En una sociedad que no es monolítica, donde nadie es moralmente más que otro, nadie puede imponer pautas en el terreno del libre desarrollo personal —gracias al que se puede calificar de libre. A quién y cómo queremos amar, si queremos perpetuar la especie o no y, si es que sí, con quién y cómo, en qué queremos dedicar nuestra vida, con quién, cómo y hasta cuándo la queremos compartir. Todo un cúmulo de preguntas vitales sobre las cuales nadie, el Estado incluido, puede inmiscuirse legalmente.

En una sociedad que no es monolítica, donde nadie se moralmente más que otro, nadie puede imponer pautas en el terreno del libre desarrollo personal

Es extraño que los liberales, o ultraliberales incluso, en el terreno económico sean estatistas, y totalitarios en los aspectos morales. O no es, bien visto, tan extraño; pero eso son higos de otro pandero.

No resulta tan extraño que grupos, especialmente los grupos religiosos, ante la creciente pérdida de influencia en el mundo occidental, sobre todo en Europa, se resistan a perder uno de los últimos vestigios de poder efectivo: el poder sobre las conciencias de los ciudadanos, para ellos solo fieles, en el sentido literal del término. Los tiempos, por ejemplo, en que la Iglesia católica era el único miembro del G1 hace siglos que pasaron a la historia.
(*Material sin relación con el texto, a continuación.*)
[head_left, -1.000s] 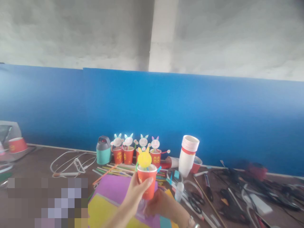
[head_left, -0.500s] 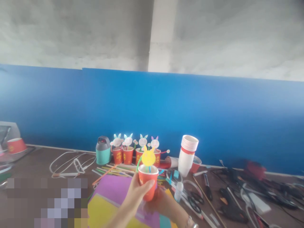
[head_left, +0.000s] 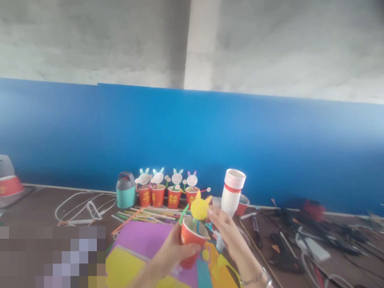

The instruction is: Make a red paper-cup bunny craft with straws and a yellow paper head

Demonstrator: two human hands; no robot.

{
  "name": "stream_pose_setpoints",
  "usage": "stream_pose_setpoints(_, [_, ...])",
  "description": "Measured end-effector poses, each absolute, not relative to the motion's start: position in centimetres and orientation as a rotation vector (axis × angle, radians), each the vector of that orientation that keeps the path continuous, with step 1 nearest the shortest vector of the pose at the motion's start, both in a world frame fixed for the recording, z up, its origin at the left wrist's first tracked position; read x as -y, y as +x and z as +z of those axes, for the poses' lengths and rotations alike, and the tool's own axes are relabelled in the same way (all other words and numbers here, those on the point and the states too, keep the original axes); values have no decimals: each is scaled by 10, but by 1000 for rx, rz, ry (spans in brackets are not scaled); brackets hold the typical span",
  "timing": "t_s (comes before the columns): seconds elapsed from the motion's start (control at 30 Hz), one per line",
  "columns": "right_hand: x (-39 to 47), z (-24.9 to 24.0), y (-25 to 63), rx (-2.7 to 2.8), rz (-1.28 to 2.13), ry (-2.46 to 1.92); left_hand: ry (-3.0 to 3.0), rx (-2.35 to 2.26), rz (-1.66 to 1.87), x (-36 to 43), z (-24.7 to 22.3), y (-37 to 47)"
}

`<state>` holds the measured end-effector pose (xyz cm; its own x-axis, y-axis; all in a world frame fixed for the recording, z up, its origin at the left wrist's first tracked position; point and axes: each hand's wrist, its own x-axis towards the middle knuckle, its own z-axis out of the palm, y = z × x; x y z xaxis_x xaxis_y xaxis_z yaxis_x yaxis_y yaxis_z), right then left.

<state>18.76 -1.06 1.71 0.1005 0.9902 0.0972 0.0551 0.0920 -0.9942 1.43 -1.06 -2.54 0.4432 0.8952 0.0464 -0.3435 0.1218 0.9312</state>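
My left hand [head_left: 175, 250] is wrapped around a red paper cup [head_left: 192, 234], held tilted above the coloured paper. From the cup's mouth rises a yellow paper rabbit head [head_left: 199, 208] with two pointed ears, on a blue stem. A green strip [head_left: 184, 214] sticks up at the cup's left rim. My right hand [head_left: 226, 230], with a bracelet at the wrist, pinches the rabbit head's right edge. Purple paper [head_left: 144, 238] and yellow paper [head_left: 126, 266] lie beneath, partly covered by my left arm.
Several red cups [head_left: 174, 198] with white rabbit heads line the back, beside a teal and grey bottle [head_left: 126, 192]. A white cup stack [head_left: 232, 196] stands to their right. Thin coloured sticks [head_left: 147, 215] lie in front. A glue gun [head_left: 285, 252], cables and a power strip [head_left: 313, 248] crowd the right.
My right hand has come up from beneath the cup to the rabbit head's right edge. The cup has shifted right and tilted, still in my left hand. The view has shifted slightly.
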Motion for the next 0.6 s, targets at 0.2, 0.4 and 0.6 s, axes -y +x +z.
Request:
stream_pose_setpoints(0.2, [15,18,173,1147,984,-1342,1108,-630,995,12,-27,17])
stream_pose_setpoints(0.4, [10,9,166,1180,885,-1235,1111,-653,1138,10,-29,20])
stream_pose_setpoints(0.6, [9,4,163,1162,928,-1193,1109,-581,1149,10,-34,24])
Ahora, la Iglesia es un notable e importante grupo de pensamiento y de prescripción moral, pero que solo representa lo que representa, es decir, a los que son miembros. Por eso, más allá de los consensos sociales, no puede imponer penas divinas ni amenazar con estas a toda la sociedad. Eso, lógicamente, es extensible a todas las confesiones que, representando a todas las religiones monoteístas de la única religión verdadera, intentan conducir a toda la sociedad por sus caminos.

En definitiva, en una sociedad multimoral la eutanasia tiene que dejar de ser un delito. Como en su día lo dejó de ser el divorcio, el adulterio, o el aborto libremente decidido dentro de un concreto marco legal. Son reconocimientos jurídicos de libertades, no de obligaciones, que uno se quiera divorciar, ser infiel o abortar. Es libre de hacerlo. Nadie puede ser, sin embargo, obligado.

En este contexto, mantener el castigo, aunque esté en desuso y con penas en todo caso muy atenuadas sin ingreso en prisión, resulta incasable con el libre desarrollo de la personalidad. Se tiene que estar dispuesto a ser sancionado, también penalmente, para defender lo que se cree que son los propios valores. Lo que es democráticamente ilegítimo es tener que ir a prisión para que unos terceros vean, según dicen, afectados sus valores. Estos terceros podrán sentirse ofendidos, pero entre ser víctima real de un delito por la lesividad del comportamiento del autor a considerarse víctima hay una enorme distancia: la que hay entre imponer a los otros los criterios subjetivos y salvaguardar la salud y la paz social. En una comunidad plural estas se salvaguardan al desterrar las imposiciones minoritarias y al despenalizar los comportamientos que, como aquí, no trascienden del sujeto en cuestión. Hablo, claro está, en una sociedad democrática.